#### Given information ####

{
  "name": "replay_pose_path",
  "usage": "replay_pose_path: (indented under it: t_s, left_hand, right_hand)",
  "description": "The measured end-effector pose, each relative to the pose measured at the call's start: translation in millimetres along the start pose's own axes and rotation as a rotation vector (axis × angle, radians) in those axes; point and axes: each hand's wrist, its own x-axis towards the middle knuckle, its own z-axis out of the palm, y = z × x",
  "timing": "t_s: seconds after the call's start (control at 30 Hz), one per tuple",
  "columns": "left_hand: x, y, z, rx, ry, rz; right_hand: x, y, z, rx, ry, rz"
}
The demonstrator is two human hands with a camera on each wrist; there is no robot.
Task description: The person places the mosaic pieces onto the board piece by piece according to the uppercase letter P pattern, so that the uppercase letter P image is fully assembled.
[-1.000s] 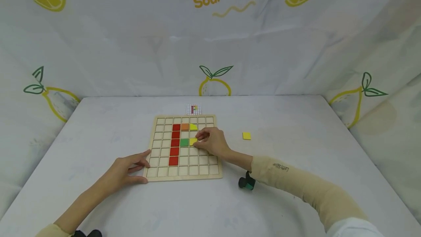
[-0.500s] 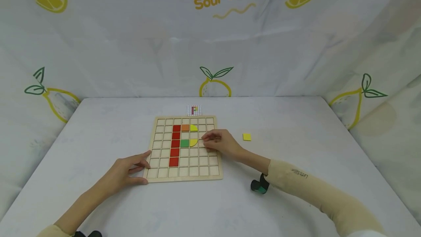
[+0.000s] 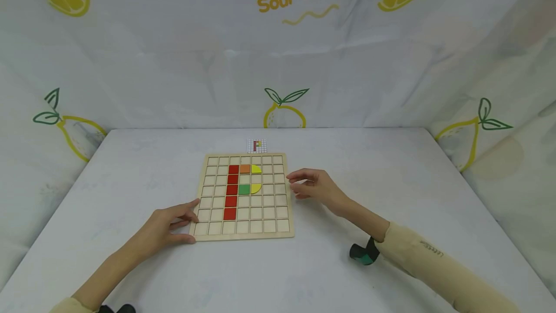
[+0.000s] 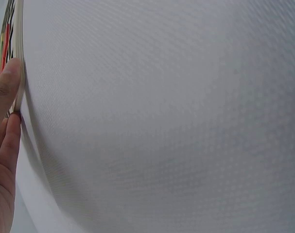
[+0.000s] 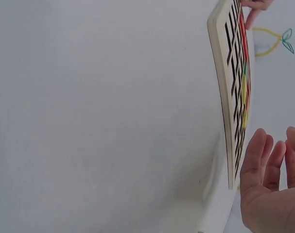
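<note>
A wooden grid board (image 3: 269,236) lies flat on the table, holding a column of several red square tiles (image 3: 231,189). Beside that column sit an orange tile (image 3: 245,168), a green tile (image 3: 244,189) and two yellow quarter-round tiles (image 3: 256,188). Along the board's left edge, near the front corner, my left hand (image 3: 167,223) rests with spread fingertips and thumb touching the wood. My right hand (image 3: 319,187) is just off the board's right edge, fingers loosely bent, with nothing visible between them in the right wrist view (image 5: 271,194). It covers the spot of the loose yellow square tile, now hidden.
A small pattern card (image 3: 257,146) with a coloured grid lies directly behind the board. White cloth with lemon prints (image 3: 284,115) hangs at the back and sides of the white table (image 3: 373,153).
My right hand has let go of the lower yellow quarter-round tile and moved right, off the board, over the loose yellow square. The left hand stays where it was.
</note>
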Motion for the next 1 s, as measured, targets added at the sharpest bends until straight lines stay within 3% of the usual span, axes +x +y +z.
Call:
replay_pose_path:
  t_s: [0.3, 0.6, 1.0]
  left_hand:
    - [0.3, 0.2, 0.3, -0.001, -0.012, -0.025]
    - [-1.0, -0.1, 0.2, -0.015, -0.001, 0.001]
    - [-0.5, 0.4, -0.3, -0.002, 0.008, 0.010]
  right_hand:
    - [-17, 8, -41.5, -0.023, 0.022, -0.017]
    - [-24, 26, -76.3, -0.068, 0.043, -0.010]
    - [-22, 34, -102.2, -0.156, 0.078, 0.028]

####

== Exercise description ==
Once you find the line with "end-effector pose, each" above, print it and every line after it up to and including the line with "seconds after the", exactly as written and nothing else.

== Exercise output ==
  "description": "The measured end-effector pose, each relative to the pose measured at the call's start: translation in millimetres along the start pose's own axes and rotation as a rotation vector (axis × angle, radians) in those axes; point and axes: each hand's wrist, its own x-axis towards the middle knuckle, its own z-axis out of the palm, y = z × x",
  "timing": "t_s: seconds after the call's start (control at 30 Hz), one per tuple",

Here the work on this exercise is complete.